*** Exercise data

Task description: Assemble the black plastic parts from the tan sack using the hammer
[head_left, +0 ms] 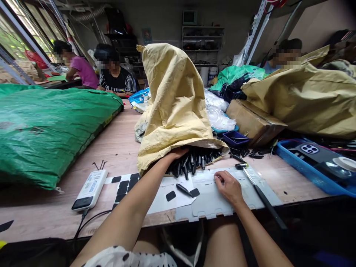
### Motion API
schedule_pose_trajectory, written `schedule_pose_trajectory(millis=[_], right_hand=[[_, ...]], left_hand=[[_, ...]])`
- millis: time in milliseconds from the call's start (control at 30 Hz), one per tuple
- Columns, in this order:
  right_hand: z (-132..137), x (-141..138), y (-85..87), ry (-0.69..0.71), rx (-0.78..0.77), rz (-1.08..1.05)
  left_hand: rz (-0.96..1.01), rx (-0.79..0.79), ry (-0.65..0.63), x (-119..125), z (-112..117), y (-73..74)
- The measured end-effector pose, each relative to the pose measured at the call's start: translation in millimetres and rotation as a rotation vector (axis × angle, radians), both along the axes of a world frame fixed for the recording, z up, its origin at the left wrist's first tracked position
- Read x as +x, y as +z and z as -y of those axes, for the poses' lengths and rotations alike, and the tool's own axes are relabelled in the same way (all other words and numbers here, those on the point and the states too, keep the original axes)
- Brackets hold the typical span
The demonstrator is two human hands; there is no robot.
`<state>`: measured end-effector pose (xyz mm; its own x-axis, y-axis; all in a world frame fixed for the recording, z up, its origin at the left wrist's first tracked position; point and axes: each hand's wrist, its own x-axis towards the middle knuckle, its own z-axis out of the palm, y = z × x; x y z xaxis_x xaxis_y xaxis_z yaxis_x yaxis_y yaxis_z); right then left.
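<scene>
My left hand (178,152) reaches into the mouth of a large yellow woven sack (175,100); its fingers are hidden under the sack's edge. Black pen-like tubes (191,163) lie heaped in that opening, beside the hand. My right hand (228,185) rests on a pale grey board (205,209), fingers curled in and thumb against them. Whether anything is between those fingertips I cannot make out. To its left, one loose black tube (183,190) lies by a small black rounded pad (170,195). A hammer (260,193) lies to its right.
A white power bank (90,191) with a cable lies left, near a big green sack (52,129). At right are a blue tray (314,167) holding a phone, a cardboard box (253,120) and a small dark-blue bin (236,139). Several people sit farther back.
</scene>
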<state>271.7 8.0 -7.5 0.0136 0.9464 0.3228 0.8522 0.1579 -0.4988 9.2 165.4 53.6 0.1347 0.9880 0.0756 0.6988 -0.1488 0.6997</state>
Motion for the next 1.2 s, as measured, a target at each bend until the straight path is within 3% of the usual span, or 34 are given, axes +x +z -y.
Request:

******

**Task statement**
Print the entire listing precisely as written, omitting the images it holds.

**Expected answer**
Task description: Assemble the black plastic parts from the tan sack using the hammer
[head_left, +0 ms] 
### Motion API
schedule_pose_trajectory, written `schedule_pose_trajectory(millis=[_], right_hand=[[_, ...]], left_hand=[[_, ...]])`
- millis: time in milliseconds from the call's start (control at 30 Hz), one per tuple
- Columns, in this order:
  right_hand: z (-132..137), x (-141..138), y (-85..87), ry (-0.69..0.71), rx (-0.78..0.77), rz (-1.08..1.05)
  left_hand: rz (-0.96..1.01), rx (-0.79..0.79), ry (-0.65..0.63), x (-119..125), z (-112..117), y (-73..74)
- The measured end-effector pose, each relative to the pose measured at the call's start: translation in millimetres and rotation as a rotation vector (axis × angle, radians), both along the axes of a world frame fixed for the recording, z up, its origin at the left wrist's first tracked position
- Read x as +x, y as +z and z as -y of those axes, for the poses' lengths and rotations alike, and the tool's own axes are relabelled in the same way (all other words and numbers here, those on the point and the states too, keep the original axes)
- Brackets hold the typical span
The demonstrator is two human hands; there is no robot.
`<state>`: measured end-effector pose (xyz mm; its own x-axis, y-axis; all in a world frame fixed for the recording, z up, its origin at the left wrist's first tracked position; point and axes: each hand's wrist, its own x-axis towards the middle knuckle, its own z-axis out of the palm, y = z × x; x y z xaxis_x xaxis_y xaxis_z yaxis_x yaxis_y yaxis_z); right then left.
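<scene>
My left hand (178,152) reaches into the mouth of a large yellow woven sack (175,100); its fingers are hidden under the sack's edge. Black pen-like tubes (191,163) lie heaped in that opening, beside the hand. My right hand (228,185) rests on a pale grey board (205,209), fingers curled in and thumb against them. Whether anything is between those fingertips I cannot make out. To its left, one loose black tube (183,190) lies by a small black rounded pad (170,195). A hammer (260,193) lies to its right.
A white power bank (90,191) with a cable lies left, near a big green sack (52,129). At right are a blue tray (314,167) holding a phone, a cardboard box (253,120) and a small dark-blue bin (236,139). Several people sit farther back.
</scene>
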<state>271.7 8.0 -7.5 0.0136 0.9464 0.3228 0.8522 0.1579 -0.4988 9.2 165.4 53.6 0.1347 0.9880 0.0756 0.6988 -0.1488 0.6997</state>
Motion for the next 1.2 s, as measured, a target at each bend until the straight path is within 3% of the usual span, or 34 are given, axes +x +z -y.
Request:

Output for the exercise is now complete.